> **Goal of the exercise**: Begin at the top of the records below and return each line exactly through the line with "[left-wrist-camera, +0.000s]". Skip pictures.

> **Source data**:
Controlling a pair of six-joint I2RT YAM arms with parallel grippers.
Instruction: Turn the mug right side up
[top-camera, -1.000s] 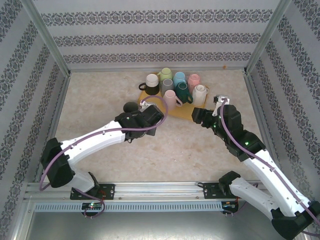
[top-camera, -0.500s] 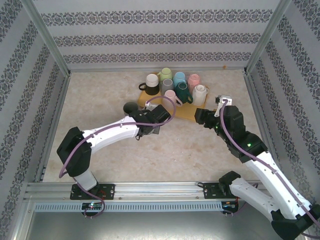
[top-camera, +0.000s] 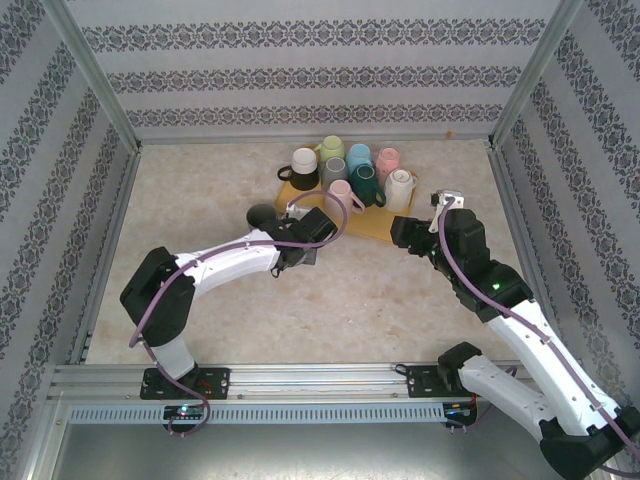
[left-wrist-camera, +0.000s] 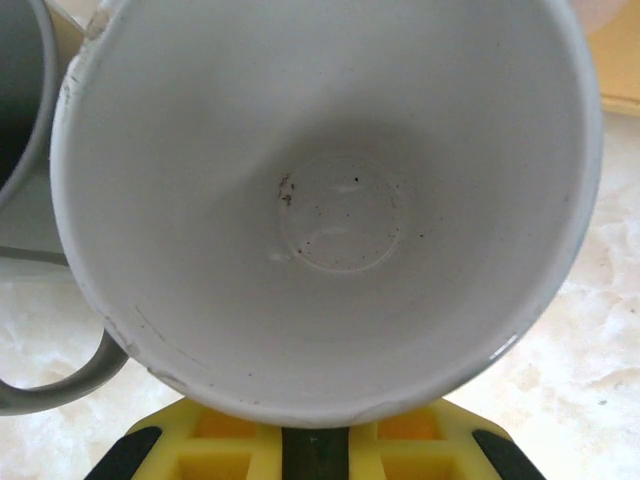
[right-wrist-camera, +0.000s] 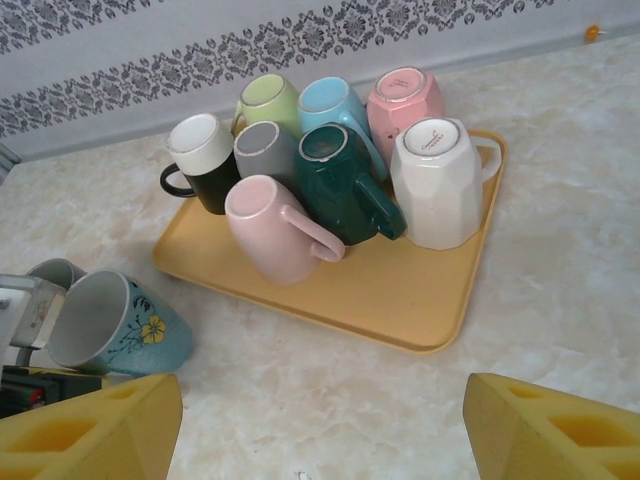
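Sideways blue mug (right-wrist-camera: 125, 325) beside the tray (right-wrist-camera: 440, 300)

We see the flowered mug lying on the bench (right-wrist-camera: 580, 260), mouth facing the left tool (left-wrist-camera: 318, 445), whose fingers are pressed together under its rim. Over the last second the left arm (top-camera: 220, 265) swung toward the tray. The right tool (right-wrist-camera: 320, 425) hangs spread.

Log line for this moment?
blue mug: on its side, beside tray | left gripper: shut, at mug's mouth | right gripper: open, empty
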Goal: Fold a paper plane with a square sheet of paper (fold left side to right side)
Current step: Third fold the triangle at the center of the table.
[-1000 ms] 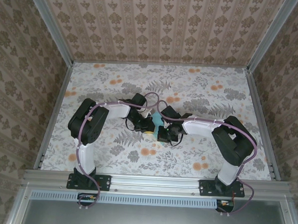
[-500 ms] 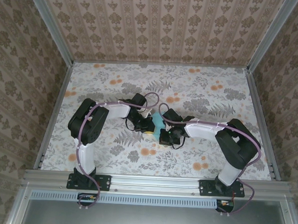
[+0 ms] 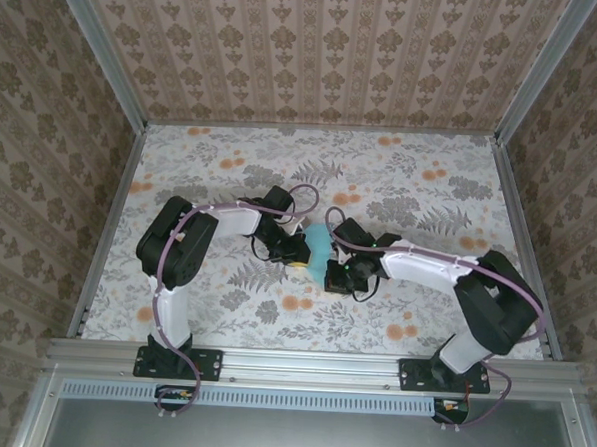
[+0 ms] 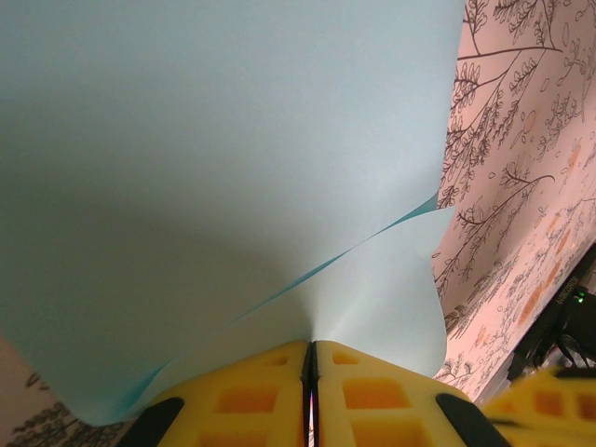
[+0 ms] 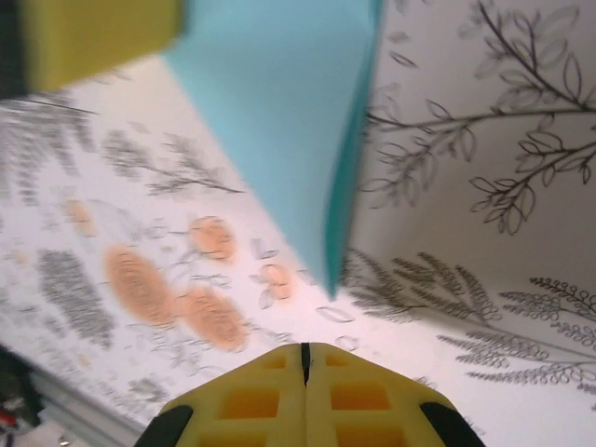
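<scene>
Since a second ago my right gripper (image 3: 334, 275) slid toward me, so up top more of the square sheet of paper (image 3: 318, 247) shows. Left wrist: left gripper (image 4: 311, 346) is pinched tight on the doubled, curling sheet. Right wrist: jaws closed on nothing, with the sheet's corner hanging just ahead. I'd say the fold's half done, with no crease pressed and no plane yet.

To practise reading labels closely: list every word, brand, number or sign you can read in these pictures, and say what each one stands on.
No text can be read anywhere.
The light-blue paper is plain, the tabletop bears only flowers and leaves, and the left end effector and right end effector carry no markings.
</scene>
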### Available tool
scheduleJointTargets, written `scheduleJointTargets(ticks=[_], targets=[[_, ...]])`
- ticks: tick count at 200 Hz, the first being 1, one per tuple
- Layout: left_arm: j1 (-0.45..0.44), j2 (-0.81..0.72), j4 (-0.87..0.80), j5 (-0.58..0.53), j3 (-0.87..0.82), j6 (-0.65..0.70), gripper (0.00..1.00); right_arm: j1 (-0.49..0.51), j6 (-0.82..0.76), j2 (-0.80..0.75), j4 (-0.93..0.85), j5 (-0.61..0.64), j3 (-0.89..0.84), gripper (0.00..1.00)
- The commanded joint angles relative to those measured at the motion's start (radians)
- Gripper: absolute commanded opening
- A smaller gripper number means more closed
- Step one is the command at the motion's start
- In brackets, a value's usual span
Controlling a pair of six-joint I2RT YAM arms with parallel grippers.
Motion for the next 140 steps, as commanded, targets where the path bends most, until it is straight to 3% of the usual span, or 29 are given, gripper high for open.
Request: scheduleJointTargets(ticks=[1,51,140], targets=[[0.001,0.036,-0.075,-0.107,-0.012,0.011,0.11,0.000,0.018,-0.026,0.032,-0.003,0.021,0.06],[0.000,0.036,-0.070,-0.105,-0.015,0.007,0.11,-0.002,0.030,0.121,0.094,0.030,0.058,0.06],[0.000,-0.027,-0.047,-0.098,-0.007,0.003,0.14,-0.017,0.037,0.206,0.050,0.033,0.018,0.05]])
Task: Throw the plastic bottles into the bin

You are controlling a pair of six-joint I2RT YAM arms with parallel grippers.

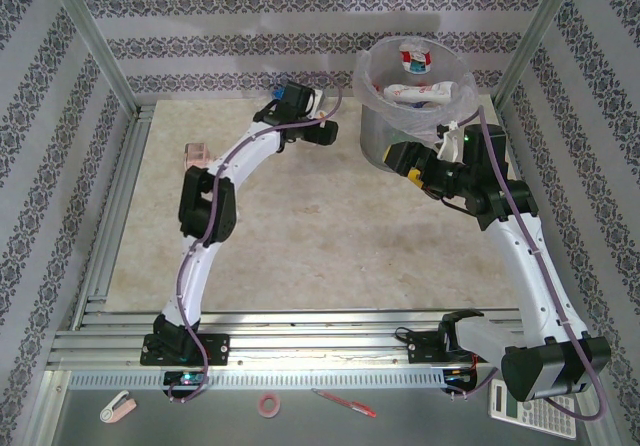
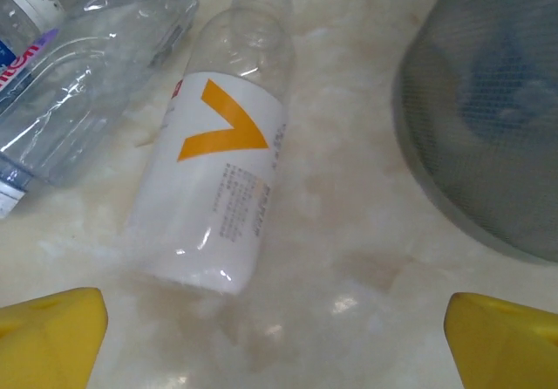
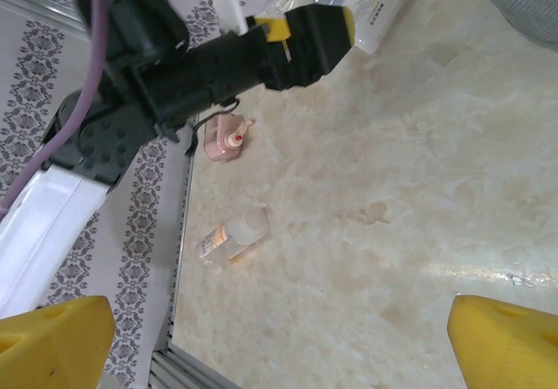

> **Result for this exercise**:
Controlling a pair of six-joint I2RT YAM arms with parallel grippers.
Instruction: Turn the mug right side up
[top-camera, -1.000s] 
[top-camera, -0.500s] 
[top-camera, +0.000s] 
[left-wrist-camera, +0.000s] 

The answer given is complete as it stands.